◆ Directions for this task: Every line in the data must be transcribed exactly.

◆ Supplied material:
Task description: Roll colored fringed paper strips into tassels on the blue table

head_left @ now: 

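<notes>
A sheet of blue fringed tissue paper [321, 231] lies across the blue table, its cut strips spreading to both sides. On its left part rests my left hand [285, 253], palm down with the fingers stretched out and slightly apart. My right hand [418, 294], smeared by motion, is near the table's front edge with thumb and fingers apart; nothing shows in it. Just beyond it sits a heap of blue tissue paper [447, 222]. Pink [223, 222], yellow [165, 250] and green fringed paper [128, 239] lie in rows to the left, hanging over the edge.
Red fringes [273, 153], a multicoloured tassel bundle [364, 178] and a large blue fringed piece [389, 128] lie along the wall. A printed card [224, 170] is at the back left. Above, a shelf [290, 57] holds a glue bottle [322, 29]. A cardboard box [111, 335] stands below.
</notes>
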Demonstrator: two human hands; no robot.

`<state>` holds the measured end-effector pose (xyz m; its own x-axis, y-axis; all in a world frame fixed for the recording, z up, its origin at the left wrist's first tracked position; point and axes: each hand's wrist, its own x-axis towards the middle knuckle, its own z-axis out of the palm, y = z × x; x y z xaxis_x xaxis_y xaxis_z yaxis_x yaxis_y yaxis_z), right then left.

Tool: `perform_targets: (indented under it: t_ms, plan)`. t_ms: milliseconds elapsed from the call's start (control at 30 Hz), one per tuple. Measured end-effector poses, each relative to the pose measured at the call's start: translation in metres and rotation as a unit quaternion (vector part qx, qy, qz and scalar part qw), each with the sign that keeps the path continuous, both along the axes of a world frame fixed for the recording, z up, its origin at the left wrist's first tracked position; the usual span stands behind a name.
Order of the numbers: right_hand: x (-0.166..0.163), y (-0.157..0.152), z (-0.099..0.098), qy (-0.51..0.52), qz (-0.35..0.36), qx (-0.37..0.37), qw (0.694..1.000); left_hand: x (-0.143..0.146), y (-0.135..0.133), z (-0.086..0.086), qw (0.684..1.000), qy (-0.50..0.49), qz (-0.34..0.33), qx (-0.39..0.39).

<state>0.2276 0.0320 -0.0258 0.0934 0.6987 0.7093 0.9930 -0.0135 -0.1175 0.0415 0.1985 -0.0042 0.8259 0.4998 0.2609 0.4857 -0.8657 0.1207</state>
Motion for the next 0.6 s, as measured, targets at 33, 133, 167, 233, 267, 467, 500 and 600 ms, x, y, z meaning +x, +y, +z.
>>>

◆ Response below:
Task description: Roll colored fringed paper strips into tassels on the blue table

head_left @ now: 

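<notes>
A sheet of blue fringed tissue paper [321, 231] lies across the blue table, its cut strips spreading to both sides. On its left part rests my left hand [285, 253], palm down with the fingers stretched out and slightly apart. My right hand [418, 294], smeared by motion, is near the table's front edge with thumb and fingers apart; nothing shows in it. Just beyond it sits a heap of blue tissue paper [447, 222]. Pink [223, 222], yellow [165, 250] and green fringed paper [128, 239] lie in rows to the left, hanging over the edge.
Red fringes [273, 153], a multicoloured tassel bundle [364, 178] and a large blue fringed piece [389, 128] lie along the wall. A printed card [224, 170] is at the back left. Above, a shelf [290, 57] holds a glue bottle [322, 29]. A cardboard box [111, 335] stands below.
</notes>
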Demonstrator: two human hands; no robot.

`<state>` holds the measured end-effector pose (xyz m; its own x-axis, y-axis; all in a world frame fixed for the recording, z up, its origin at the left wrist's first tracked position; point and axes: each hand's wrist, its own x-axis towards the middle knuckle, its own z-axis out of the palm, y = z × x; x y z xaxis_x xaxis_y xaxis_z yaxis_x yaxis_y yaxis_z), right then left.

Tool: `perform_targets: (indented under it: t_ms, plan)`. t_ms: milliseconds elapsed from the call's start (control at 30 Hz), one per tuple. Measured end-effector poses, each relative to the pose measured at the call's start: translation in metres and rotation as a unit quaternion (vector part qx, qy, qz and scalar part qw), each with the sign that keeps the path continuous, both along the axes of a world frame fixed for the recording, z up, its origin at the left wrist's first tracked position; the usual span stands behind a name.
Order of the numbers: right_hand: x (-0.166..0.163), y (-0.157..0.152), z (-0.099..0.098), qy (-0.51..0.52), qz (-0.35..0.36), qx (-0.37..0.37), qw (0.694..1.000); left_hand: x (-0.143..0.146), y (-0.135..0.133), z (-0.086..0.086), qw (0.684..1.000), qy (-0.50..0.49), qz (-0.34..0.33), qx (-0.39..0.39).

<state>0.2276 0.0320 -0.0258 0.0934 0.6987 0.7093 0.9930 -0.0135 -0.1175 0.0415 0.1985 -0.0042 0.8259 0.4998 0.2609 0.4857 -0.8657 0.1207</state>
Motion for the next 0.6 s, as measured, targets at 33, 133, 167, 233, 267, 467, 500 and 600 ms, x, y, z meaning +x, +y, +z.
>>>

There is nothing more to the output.